— Иди! — сказал он. — Иди к цезарю и благоденствуй! Я любил тебя когда-то. Почему же из всех бесчисленных предателей я должен убить одного тебя?
Легат поднялся и горестно посмотрел на Антония. Его жег стыд, он с громким криком сорвал с себя панцирь, вонзил в грудь меч и упал мертвый. Антоний стоял и глядел на него, но так и не произнес ни слова. А колонны цезаря тем временем подступали все ближе, и едва они взметнули копья, как легионы Антония бросились бежать. Солдаты цезаря остановились, провожая их издевательским хохотом; они не устремились им вдогонку, никто из воинов Антония не был убит.
— Беги, мой повелитель, беги! — вскричал приближенный Антония Эрос, который один из всего войска остался вместе со мной подле него. — Беги, иначе тебя схватят и поведут пленником к цезарю!
У Антония вырвался тяжкий стон, он повернул коня и поскакал к городу. Я за ним, и когда мы въезжали в Канопские ворота, где собралась огромная толпа любопытных, Антоний сказал мне:
— Теперь оставь меня, Олимпий; езжай к царице и скажи: «Антоний приветствует Клеопатру, предавшую его! Желает здравствовать и радоваться и прощается навек!»
Я двинулся к мавзолею, Антоний же во весь опор помчался во дворец. У мавзолея я спешился и постучал в дверь, в окно выглянула Хармиана.
— Впусти меня! — крикнул я, и она отперла засовы.
— Какие новости, Гармахис? — шепотом спросила она.
— Хармиана, конец близок, — ответил я. — Антоний бежал.
— Слава богам! Я истомилась от ожидания.
Клеопатра сидела на своем золотом ложе.
— Скорее, говори! — приказала она.
— Антоний бежал, его войска бежали, цезарь подходит к Александрии. Великий Антоний приветствует Клеопатру и прощается с ней. Желает здравствовать и радоваться Клеопатре, предавшей его, и прощается навек.
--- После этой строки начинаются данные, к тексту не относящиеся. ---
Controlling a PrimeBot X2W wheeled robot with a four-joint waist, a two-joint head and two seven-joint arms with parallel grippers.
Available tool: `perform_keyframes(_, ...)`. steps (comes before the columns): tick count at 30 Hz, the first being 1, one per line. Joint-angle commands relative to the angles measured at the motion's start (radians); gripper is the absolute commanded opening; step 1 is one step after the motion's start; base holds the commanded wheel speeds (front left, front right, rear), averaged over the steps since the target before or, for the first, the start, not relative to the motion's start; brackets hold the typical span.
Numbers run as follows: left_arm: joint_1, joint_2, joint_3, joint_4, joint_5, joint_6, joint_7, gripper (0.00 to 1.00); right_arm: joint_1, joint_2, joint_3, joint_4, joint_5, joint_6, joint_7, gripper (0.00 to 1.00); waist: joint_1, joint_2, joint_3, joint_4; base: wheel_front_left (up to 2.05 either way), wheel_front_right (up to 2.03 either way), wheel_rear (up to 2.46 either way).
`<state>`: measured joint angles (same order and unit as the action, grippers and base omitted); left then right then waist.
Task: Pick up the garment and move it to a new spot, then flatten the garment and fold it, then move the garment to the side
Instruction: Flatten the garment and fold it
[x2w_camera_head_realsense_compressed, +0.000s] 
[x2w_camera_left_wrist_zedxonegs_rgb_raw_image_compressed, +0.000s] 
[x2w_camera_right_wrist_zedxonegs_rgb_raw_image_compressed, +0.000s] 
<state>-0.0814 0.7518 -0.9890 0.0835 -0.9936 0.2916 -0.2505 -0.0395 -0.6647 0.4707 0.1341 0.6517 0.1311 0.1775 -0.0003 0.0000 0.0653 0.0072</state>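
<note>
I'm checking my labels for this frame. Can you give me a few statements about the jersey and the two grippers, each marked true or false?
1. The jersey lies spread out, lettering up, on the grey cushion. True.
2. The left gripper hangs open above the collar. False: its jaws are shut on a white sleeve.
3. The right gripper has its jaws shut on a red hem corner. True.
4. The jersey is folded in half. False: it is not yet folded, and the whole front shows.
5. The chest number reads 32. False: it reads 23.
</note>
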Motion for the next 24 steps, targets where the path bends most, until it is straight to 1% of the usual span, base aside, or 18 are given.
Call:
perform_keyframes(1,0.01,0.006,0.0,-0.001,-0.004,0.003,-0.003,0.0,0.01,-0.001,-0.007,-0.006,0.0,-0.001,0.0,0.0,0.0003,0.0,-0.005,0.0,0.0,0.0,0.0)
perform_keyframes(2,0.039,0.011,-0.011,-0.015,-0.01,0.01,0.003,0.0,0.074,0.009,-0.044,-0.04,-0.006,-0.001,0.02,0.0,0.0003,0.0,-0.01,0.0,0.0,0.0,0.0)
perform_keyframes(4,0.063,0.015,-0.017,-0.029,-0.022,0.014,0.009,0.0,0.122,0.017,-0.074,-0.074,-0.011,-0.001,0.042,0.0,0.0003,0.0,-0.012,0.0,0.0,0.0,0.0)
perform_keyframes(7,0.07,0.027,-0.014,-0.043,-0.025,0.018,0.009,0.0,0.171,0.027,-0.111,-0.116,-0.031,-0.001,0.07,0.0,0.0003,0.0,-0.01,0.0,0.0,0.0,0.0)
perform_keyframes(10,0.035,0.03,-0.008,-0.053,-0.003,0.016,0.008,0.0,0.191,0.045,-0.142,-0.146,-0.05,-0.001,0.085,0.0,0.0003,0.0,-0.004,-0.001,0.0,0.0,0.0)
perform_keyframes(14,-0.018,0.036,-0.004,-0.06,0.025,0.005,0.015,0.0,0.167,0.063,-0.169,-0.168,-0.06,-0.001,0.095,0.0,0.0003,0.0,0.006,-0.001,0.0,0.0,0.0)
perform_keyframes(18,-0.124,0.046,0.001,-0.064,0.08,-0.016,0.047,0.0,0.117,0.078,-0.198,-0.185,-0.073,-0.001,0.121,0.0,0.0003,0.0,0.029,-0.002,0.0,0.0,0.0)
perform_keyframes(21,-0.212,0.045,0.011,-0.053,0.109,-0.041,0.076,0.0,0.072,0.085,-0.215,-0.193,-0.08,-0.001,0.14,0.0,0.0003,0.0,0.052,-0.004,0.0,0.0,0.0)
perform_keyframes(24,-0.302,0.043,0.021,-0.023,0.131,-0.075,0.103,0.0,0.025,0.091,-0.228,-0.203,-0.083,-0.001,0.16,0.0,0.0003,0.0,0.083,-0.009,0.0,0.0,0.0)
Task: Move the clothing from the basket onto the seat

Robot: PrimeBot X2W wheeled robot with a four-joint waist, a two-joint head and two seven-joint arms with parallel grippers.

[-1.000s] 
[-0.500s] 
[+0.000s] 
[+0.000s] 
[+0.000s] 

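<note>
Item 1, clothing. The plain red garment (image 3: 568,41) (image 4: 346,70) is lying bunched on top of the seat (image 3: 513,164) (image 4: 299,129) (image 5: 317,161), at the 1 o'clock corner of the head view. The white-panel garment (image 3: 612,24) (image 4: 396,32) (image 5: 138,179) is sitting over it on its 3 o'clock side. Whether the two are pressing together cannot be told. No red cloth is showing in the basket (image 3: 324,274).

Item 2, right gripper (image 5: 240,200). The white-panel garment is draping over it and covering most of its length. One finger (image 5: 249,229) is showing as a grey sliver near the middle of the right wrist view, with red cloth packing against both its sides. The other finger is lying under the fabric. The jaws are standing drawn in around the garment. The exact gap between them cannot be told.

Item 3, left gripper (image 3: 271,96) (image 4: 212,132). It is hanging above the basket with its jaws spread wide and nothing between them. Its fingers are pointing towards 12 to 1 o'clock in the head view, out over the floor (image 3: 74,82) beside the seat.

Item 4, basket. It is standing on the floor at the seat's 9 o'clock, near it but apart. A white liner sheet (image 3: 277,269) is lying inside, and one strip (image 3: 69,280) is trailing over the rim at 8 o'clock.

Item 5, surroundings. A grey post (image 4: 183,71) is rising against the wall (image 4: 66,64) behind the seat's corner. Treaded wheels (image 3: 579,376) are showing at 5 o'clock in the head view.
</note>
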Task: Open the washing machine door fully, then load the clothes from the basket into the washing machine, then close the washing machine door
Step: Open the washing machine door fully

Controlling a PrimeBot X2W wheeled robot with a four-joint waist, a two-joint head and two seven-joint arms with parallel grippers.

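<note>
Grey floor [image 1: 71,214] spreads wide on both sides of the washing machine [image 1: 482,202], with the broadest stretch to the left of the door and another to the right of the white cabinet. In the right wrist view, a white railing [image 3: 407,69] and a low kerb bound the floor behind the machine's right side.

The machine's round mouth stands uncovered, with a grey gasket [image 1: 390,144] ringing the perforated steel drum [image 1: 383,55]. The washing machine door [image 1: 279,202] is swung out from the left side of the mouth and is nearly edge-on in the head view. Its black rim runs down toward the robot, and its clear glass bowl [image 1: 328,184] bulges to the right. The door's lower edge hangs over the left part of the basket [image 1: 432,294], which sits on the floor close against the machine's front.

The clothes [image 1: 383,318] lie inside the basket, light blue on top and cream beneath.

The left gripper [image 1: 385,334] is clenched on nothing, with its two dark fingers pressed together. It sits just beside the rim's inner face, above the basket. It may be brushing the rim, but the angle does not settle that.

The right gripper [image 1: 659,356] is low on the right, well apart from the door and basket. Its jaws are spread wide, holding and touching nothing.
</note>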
— Ложь! — крикнула она. — Я не предавала его! Олимпий, скачи к Антонию и передай ему: «Клеопатра, которая никогда не предавала Антония, приветствует его и прощается навек. Клеопатра умерла».
И я поехал исполнять ее повеление, ибо все шло как я задумал. Антония я нашел в Алебастровом Зале, он метался по нему, как тигр в клетке, вскидывал руки к небу; с ним был один лишь Эрос, ибо все остальные слуги покинули этого гибнущего властелина.
— Мой благородный повелитель Антоний, — проговорил я, — царица Египта прощается с тобой. Она рассталась с жизнью по своей воле.
— Умерла? Царица умерла? — прошептал он. — Моей египтянки больше нет? И это прекраснейшее в мире лицо и тело станут добычей червей? О, она была истинная женщина и царица! Мое сердце разрывается от любви к ней. Неужто в ней больше силы духа, чем во мне, чья слава некогда гремела по всему свету; неужто я так низко пал, что женщина в своем царственном величии первой ушла туда, куда я страшусь за ней последовать? Эрос, ты с детства предан мне, ты помнишь, как я нашел тебя в пустыне, где ты умирал от голода, как я возвысил тебя, даровал богатства? Теперь спаси меня ты. Возьми свой меч и пресеки страдания Антония.